- Exercise instructions: Copy every record word for word. Pictures are not part of the copy.

[Stored data entries]
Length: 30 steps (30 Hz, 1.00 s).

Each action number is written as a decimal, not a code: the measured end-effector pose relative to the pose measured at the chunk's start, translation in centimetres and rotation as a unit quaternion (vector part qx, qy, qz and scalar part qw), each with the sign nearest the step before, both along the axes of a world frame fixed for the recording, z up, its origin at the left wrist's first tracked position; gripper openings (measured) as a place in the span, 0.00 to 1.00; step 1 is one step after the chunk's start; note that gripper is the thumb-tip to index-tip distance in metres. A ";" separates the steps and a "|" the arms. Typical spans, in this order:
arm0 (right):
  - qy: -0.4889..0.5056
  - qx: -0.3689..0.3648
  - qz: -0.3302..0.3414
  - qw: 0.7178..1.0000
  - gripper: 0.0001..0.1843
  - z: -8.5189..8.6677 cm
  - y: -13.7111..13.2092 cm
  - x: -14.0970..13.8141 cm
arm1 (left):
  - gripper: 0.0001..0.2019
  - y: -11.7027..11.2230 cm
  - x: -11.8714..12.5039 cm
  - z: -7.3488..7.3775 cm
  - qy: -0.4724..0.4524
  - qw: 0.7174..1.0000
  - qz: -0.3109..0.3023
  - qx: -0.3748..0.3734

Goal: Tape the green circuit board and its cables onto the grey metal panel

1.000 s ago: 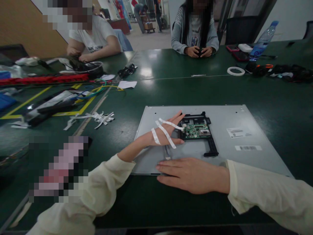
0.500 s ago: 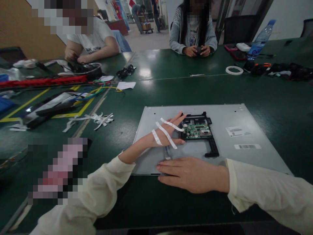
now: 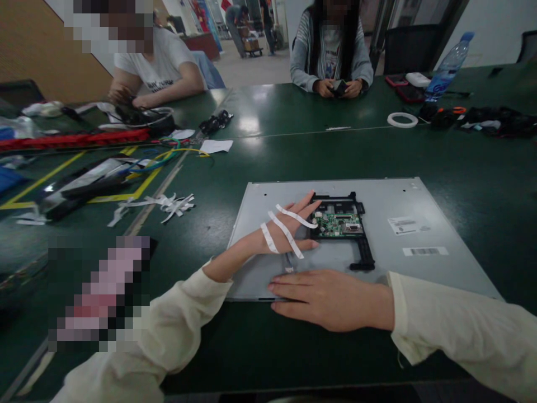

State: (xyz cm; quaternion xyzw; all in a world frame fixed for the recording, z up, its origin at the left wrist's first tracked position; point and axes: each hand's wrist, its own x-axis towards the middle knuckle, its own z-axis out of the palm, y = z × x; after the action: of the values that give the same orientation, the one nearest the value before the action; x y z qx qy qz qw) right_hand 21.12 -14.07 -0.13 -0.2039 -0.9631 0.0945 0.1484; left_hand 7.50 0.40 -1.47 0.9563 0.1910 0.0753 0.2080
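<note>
The left hand [image 3: 280, 232] is laid flat on the grey panel [image 3: 394, 201], fingers stretched open and gripping nothing, their tips just at the green circuit board [image 3: 340, 221]. White tape strips [image 3: 285, 226] are stuck across its back. The right hand [image 3: 331, 296] is pressed flat on the panel's near edge, fingers open, nothing held. The panel is lying on the dark green desk [image 3: 293, 151].

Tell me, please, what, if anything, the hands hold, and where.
Nothing is held: the left hand, tape strips stuck across its back, and the right hand lie open on the grey panel.
</note>
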 end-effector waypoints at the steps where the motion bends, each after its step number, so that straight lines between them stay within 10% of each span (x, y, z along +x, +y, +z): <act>1: 0.002 0.001 0.001 1.000 0.18 0.0 0.0 0.0 | 0.47 -0.1 0.0 0.0 0.002 1.000 0.005 0.008; 30: 0.009 0.036 0.000 0.999 0.18 -0.5 0.0 -0.2 | 0.42 -0.7 0.1 -0.8 0.020 0.995 0.042 0.084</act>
State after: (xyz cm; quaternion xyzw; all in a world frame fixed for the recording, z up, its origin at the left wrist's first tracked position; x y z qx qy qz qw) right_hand 20.88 -14.06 -0.63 -0.1981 -0.9644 0.0615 0.1640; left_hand 7.63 -0.32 -2.22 0.9628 0.2282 0.0808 0.1197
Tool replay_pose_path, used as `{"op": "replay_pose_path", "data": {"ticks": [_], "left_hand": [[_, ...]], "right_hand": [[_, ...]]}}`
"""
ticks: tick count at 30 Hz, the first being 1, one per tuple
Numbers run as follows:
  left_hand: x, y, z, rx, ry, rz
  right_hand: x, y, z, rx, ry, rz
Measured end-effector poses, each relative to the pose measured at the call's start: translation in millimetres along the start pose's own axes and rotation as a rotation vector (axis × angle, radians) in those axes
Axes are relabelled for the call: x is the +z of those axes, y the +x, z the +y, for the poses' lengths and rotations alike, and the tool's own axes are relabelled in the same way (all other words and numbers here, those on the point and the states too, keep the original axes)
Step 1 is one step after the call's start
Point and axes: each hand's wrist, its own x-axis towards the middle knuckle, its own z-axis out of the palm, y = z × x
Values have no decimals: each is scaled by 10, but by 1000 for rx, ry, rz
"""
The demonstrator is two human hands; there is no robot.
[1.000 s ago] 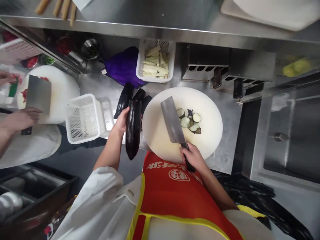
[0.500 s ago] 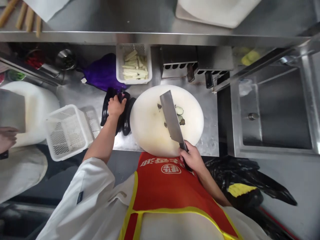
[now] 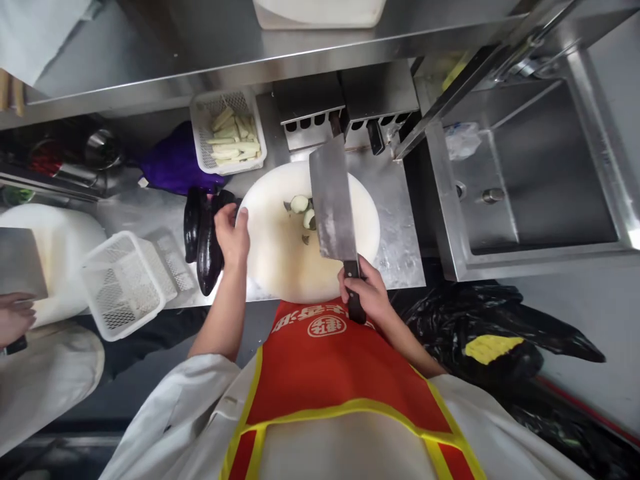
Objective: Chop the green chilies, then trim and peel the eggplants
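Note:
My left hand [image 3: 233, 239] is at the left edge of the round white cutting board [image 3: 280, 273], its thumb and fingers curled around a dark eggplant [image 3: 228, 198] that it mostly hides. Two more glossy eggplants, one long [image 3: 209, 257] and one further left [image 3: 192, 227], lie beside it on the steel counter. In my right hand [image 3: 367, 290] is the black handle of a cleaver [image 3: 331, 200], its broad blade raised over the board and pointing away from me. Pale cut eggplant ends [image 3: 299, 204] and dark stem scraps [image 3: 305, 239] lie on the board, partly behind the blade.
A white basket [image 3: 260, 157] of pale cut strips stands behind the board, next to a purple bag [image 3: 175, 160]. Knife racks [image 3: 313, 100] are at the back. An empty basket [image 3: 123, 287] and a co-worker's hand [image 3: 15, 317] are left; a sink [image 3: 550, 167] is right.
My left hand has moved from the left eggplants to the one beside the board. The cleaver has turned more upright, its flat side showing wider. The whole view has shifted and tilted.

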Motion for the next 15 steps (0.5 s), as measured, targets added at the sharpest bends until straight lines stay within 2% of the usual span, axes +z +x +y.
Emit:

- Exercise solution:
Length: 30 steps (30 Hz, 1.00 s).

Each action number is written as a decimal, not a code: the measured end-effector pose relative to the pose measured at the chunk's start, translation in centimetres and rotation as a unit quaternion (vector part qx, qy, qz and scalar part qw), each with the sign nearest the step before, both along the axes of a world frame fixed for the recording, z up, its origin at the left wrist's first tracked position; gripper openings (measured) as a place in the span, 0.00 to 1.00; step 1 is one step after the chunk's start; note that gripper is the thumb-tip to index-tip distance in metres. A ";" separates the steps and a "|" the arms. Typical spans, in this order:
arm0 (right):
  - qy: -0.4889..0.5056
  - qx: -0.3689..0.3648
  - qz: -0.3302..0.3414
  - qw: 0.7178..1.0000
  - gripper: 0.0001..0.1843
  - z: -8.5189..8.6677 cm
  - y: -13.7111..13.2092 cm
  - x: -14.0970..13.8141 cm
arm1 (left):
  - gripper: 0.0001..0.2019
  - y: -11.7027..11.2230 cm
  - x: -11.8714..12.5039 cm
  - z: -7.3488..7.3775 cm
  - qy: -0.4724..0.4524
  - qw: 0.7174..1.0000
  - qz: -0.3109..0.3023
  - qx: -0.3748..0.3734

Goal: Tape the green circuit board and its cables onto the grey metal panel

1.000 s ago: 
0.500 s ago: 
now: 

State: (xyz cm; quaternion xyzw; all in a world frame fixed for the recording, z up, its origin at the left wrist's first tracked position; point and axes: each hand's wrist, its own x-axis towards the middle knuckle, its own z-axis out of the palm, y = z × x; after the action: of the values that give the same orientation, the one nearest the value before the action; x y z qx qy qz qw) right_hand 21.12 -14.07 -0.13 -0.2039 -0.9631 0.0945 0.1484; left_hand 7.50 0.40 -1.47 0.9563 0.1910 0.0753 0.2080
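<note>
The left hand [image 3: 280, 232] is laid flat on the grey panel [image 3: 394, 201], fingers stretched open and gripping nothing, their tips just at the green circuit board [image 3: 340, 221]. White tape strips [image 3: 285, 226] are stuck across its back. The right hand [image 3: 331, 296] is pressed flat on the panel's near edge, fingers open, nothing held. The panel is lying on the dark green desk [image 3: 293, 151].

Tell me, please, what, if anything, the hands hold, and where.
Nothing is held: the left hand, tape strips stuck across its back, and the right hand lie open on the grey panel.
</note>
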 end-effector waypoints at the steps where the motion bends, each after its step number, so that straight lines between them stay within 10% of each span (x, y, z along +x, +y, +z): <act>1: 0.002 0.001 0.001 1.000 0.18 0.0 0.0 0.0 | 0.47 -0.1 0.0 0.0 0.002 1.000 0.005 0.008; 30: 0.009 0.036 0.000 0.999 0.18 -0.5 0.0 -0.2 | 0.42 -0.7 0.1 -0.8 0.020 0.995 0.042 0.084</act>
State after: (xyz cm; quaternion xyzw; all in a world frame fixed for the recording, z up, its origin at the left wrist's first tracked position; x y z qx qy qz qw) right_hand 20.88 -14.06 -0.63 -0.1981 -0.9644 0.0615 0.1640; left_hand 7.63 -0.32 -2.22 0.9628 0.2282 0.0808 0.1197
Tool replay_pose_path, used as `{"op": "replay_pose_path", "data": {"ticks": [_], "left_hand": [[_, ...]], "right_hand": [[_, ...]]}}`
"""
ticks: tick count at 30 Hz, the first being 1, one per tuple
Numbers run as follows:
  left_hand: x, y, z, rx, ry, rz
  right_hand: x, y, z, rx, ry, rz
Measured end-effector poses, each relative to the pose measured at the call's start: translation in millimetres along the start pose's own axes and rotation as a rotation vector (axis × angle, radians) in those axes
Axes are relabelled for the call: x is the +z of those axes, y the +x, z the +y, for the poses' lengths and rotations alike, and the tool's own axes are relabelled in the same way (all other words and numbers here, those on the point and the states too, keep the original axes)
Step 1 is one step after the call's start
Point and axes: each hand's wrist, its own x-axis towards the middle knuckle, its own z-axis out of the palm, y = z × x
Values have no decimals: each is scaled by 10, but by 1000 for rx, ry, rz
"""
The demonstrator is two human hands; there is no robot.
[1.000 s ago] 
[0.500 s ago] 
[now] 
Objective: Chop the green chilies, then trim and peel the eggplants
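Note:
My left hand [image 3: 233, 239] is at the left edge of the round white cutting board [image 3: 280, 273], its thumb and fingers curled around a dark eggplant [image 3: 228, 198] that it mostly hides. Two more glossy eggplants, one long [image 3: 209, 257] and one further left [image 3: 192, 227], lie beside it on the steel counter. In my right hand [image 3: 367, 290] is the black handle of a cleaver [image 3: 331, 200], its broad blade raised over the board and pointing away from me. Pale cut eggplant ends [image 3: 299, 204] and dark stem scraps [image 3: 305, 239] lie on the board, partly behind the blade.
A white basket [image 3: 260, 157] of pale cut strips stands behind the board, next to a purple bag [image 3: 175, 160]. Knife racks [image 3: 313, 100] are at the back. An empty basket [image 3: 123, 287] and a co-worker's hand [image 3: 15, 317] are left; a sink [image 3: 550, 167] is right.
My left hand has moved from the left eggplants to the one beside the board. The cleaver has turned more upright, its flat side showing wider. The whole view has shifted and tilted.
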
Motion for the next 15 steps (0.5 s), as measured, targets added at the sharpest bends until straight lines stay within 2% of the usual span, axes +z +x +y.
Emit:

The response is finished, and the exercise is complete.